Desa Tani merupakan program pemberdayaan ekonomi Dompet Dhuafa di bidang pertanian hortikultura yang ditujukan bagi masyarakat kurang mampu, dengan total 50 penerima manfaat. Program ini pertama kali diimplementasikan oleh Dompet Dhuafa Jawa Barat pada Desember 2018.

Turut hadir dalam acara ini, Andriansyah selaku Pimpinan Cabang Dompet Dhuafa Jawa Barat dan Ade Rukmana selaku Pendamping Program Desa Tani Dompet Dhuafa.

“Desa Tani Dompet Dhuafa berasal dari dana zakat, infak, sedekah dan wakaf. Dana zakat kemudian digulirkan dalam bentuk program pertanian, dengan tagline ‘Berdaya di Tanah Sendiri’. Ini menjadi tagline sekaligus menjadi harapan kita semua, di mana petani menjadi lebih sejahtera dari sekadar menjadi buruh tani saja,” ungkap Andriansyah dalam paparannya.

Para petani yang sebelumnya hanya jadi buruh dengan gaji yang tidak seberapa, berpenghasilan hanya Rp 30-50 ribu itu, kini diberdayakan. Menurut Andri, sejatinya budaya di wilayah tersebut adalah bertani. Ia melihat ada potensi yang dapat memberdayakan para petani, meski sebelumnya produktivitas para petani cukup rendah karena tidak cakap dengan teknologi.

“Kita melihat bagaimana kualitas sayur di Desa Tani baik, bagus, sehingga nanti harganya juga memiliki harga di pasar modern. Itu yang kemudian kita dampingi kepada para petani. Masyarakat dari buruh menjadi masyarakat pemilik lahan, kita sewakan lahannya, mereka yang garap, hasil panennya 100% masuk ke kantong mereka sendiri, para penerima manfaat Dompet Dhuafa. Kita tidak mengambil keuntungan itu, karena dalam sudut pandang kita, ini merupakan salah satu penyaluran dana zakat, ada dana zakat yang langsung kita berikan, ada juga yang diproduktifkan seperti ini,” sambung Andriansyah.
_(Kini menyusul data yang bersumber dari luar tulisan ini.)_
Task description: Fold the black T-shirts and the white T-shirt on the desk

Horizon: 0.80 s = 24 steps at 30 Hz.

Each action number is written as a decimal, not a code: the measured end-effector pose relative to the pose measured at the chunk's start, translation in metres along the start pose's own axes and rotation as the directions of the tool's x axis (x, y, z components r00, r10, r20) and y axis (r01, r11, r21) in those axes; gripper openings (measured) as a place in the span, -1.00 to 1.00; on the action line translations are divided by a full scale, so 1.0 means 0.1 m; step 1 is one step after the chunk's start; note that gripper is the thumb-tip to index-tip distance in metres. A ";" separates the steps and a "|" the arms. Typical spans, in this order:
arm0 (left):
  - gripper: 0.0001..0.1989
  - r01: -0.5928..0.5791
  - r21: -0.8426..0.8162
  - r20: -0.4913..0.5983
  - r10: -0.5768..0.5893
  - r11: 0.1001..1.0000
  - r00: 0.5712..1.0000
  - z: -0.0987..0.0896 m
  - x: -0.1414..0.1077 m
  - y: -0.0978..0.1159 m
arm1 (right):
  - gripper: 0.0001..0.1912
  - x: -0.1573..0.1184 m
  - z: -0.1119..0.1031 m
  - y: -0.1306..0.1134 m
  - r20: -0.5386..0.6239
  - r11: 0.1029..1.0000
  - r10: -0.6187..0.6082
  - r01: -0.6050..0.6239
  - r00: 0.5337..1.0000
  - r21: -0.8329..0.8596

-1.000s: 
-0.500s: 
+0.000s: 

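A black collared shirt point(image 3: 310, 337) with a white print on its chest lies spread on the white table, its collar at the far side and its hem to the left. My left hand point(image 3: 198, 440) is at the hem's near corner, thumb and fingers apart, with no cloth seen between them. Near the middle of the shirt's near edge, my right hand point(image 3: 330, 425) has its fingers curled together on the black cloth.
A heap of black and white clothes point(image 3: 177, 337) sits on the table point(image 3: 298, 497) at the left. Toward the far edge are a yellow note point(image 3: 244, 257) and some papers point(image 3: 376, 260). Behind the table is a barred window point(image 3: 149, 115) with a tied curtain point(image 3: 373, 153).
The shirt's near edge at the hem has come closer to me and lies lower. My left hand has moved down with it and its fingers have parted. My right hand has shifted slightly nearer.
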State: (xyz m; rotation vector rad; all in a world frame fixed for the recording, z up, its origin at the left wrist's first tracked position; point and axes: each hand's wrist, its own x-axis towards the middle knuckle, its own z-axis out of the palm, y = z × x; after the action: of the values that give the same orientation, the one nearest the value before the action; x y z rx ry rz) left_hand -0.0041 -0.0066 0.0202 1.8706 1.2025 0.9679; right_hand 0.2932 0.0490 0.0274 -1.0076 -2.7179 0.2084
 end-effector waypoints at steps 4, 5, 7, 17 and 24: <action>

Desa Tani terus berkembang dan adaptif terhadap perubahan, menggunakan teknologi Smart Farming dengan mengadopsi teknologi pertanian digital yang dapat memberikan kemudahan bagi para petani petani dalam mengelola perkebunan atau pertaniannya. Tahun 2020, Desa Tani mengadaptasi teknologi IOT (Internet of Thing).

Senior Officer Retail Fundraising Wakaf Dompet Dhuafa, Sulis Tiqomah.

“Yang dilakukan Dompet Dhuafa melalui Program Desa Tani, yaitu kita sediakan aset produksi, lahan kita sewain, saprodi kita kasih, dan sistem-sistem Smart Farming. Kita juga memiliki pendampingan intensif, riset, literasi keuangan, dan motivasi,” imbuh Andriansyah.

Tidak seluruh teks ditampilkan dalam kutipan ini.